[GIVEN DATA — start]

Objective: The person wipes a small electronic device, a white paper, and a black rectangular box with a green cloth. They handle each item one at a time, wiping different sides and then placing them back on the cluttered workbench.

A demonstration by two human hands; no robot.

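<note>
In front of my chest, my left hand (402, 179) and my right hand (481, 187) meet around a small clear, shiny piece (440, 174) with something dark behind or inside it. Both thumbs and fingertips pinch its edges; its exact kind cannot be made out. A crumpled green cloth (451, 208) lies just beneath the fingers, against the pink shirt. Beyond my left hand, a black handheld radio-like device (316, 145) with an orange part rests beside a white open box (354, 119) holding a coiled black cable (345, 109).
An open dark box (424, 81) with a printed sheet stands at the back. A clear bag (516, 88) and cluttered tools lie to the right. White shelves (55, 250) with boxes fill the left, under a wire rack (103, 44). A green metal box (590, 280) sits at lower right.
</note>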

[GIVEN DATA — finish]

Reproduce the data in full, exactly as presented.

### EXPECTED ANSWER:
Objective: The person wipes a small electronic device, a white paper, and a black rectangular box with a green cloth. They handle each item one at a time, wiping different sides and then placing them back on the cluttered workbench.

A demonstration by two human hands; no robot.

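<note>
In front of my chest, my left hand (402, 179) and my right hand (481, 187) meet around a small clear, shiny piece (440, 174) with something dark behind or inside it. Both thumbs and fingertips pinch its edges; its exact kind cannot be made out. A crumpled green cloth (451, 208) lies just beneath the fingers, against the pink shirt. Beyond my left hand, a black handheld radio-like device (316, 145) with an orange part rests beside a white open box (354, 119) holding a coiled black cable (345, 109).
An open dark box (424, 81) with a printed sheet stands at the back. A clear bag (516, 88) and cluttered tools lie to the right. White shelves (55, 250) with boxes fill the left, under a wire rack (103, 44). A green metal box (590, 280) sits at lower right.
</note>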

This exercise requires no additional answer.